The chef, Benoist Gérard has concocted his delicious recipe for pan-fried prawns and coconut milk risotto.
Recipe for 8 people.
Pan-fried prawns & coconut milk risotto
Ingrédients
24 prawns
2 tablespoons black sesame seeds
Prawns juice with squid ink :
prawn heads
1 stick of lemongrass
30 g of ginger
1 onion
3 cloves of garlic
1 tablespoon curry paste
10 cl of white wine
25 cl coconut milk
25 cl coconut cream
4 sachets of cuttlefish ink
Risotto with coconut milk :
300 g Arborio rice
1 onion
10 cl of white wine
1.5 litres of coconut milk
50 g butter
50 g grated Parmesan cheese
Other :
Olive oil, fresh coriander, salt, pepper, butter.
Présentation
1Pan-fried prawns :
Shell the prawns and keep the heads. Bread the tails with black sesame and cook them with butter and olive oil.
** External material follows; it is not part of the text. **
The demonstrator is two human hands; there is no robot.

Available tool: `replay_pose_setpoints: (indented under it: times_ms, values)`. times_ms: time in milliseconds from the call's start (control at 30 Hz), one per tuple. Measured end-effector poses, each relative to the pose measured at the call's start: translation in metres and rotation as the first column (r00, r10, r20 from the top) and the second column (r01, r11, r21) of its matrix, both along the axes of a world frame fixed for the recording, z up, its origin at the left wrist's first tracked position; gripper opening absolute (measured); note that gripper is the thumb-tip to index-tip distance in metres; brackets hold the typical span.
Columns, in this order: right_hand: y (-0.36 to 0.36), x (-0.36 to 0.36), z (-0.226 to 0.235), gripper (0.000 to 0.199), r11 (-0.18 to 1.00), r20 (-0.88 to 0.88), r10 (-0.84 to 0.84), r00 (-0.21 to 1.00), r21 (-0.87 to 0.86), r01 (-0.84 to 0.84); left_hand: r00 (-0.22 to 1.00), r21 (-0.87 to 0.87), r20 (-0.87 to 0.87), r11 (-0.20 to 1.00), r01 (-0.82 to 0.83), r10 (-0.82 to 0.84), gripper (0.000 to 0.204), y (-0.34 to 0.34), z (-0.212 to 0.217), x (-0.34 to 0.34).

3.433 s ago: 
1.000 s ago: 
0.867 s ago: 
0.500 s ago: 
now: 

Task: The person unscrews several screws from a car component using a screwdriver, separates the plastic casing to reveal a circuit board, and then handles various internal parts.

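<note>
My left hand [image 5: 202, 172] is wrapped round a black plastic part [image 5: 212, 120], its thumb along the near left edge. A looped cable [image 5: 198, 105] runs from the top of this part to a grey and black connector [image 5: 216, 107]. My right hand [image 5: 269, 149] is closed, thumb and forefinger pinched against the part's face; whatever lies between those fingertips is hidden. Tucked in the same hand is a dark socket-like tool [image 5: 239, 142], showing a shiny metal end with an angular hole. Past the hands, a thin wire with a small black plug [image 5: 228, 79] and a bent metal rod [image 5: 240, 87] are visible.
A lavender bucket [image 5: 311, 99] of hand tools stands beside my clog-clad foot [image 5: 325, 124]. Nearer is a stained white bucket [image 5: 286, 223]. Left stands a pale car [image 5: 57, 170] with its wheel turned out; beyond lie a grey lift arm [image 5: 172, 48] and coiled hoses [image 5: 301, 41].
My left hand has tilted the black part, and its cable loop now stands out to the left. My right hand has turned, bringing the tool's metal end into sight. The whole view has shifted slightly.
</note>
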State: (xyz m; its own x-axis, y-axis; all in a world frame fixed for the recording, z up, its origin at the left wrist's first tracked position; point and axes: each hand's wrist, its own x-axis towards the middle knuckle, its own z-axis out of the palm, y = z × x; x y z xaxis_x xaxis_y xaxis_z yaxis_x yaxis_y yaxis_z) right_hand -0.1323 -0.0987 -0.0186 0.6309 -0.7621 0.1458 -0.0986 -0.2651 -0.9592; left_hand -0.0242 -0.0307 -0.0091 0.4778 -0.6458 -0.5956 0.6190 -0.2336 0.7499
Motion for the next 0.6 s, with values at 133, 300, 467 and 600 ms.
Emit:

Keep them warm.
2Gambas juice :
In a large saucepan, fry the prawn heads in olive oil. Add the chopped onion, ginger, garlic and lemongrass. Complete with the curry paste. Cook for about 3 minutes. Deglaze with the white wine. Moisten with 1 litre of water and cook until the volume of water has halved. Add the milk and coconut cream. Cook for another 5 minutes, simmering. Chinoiser, add the doses of squid ink and adjust the seasoning. Keep it warm.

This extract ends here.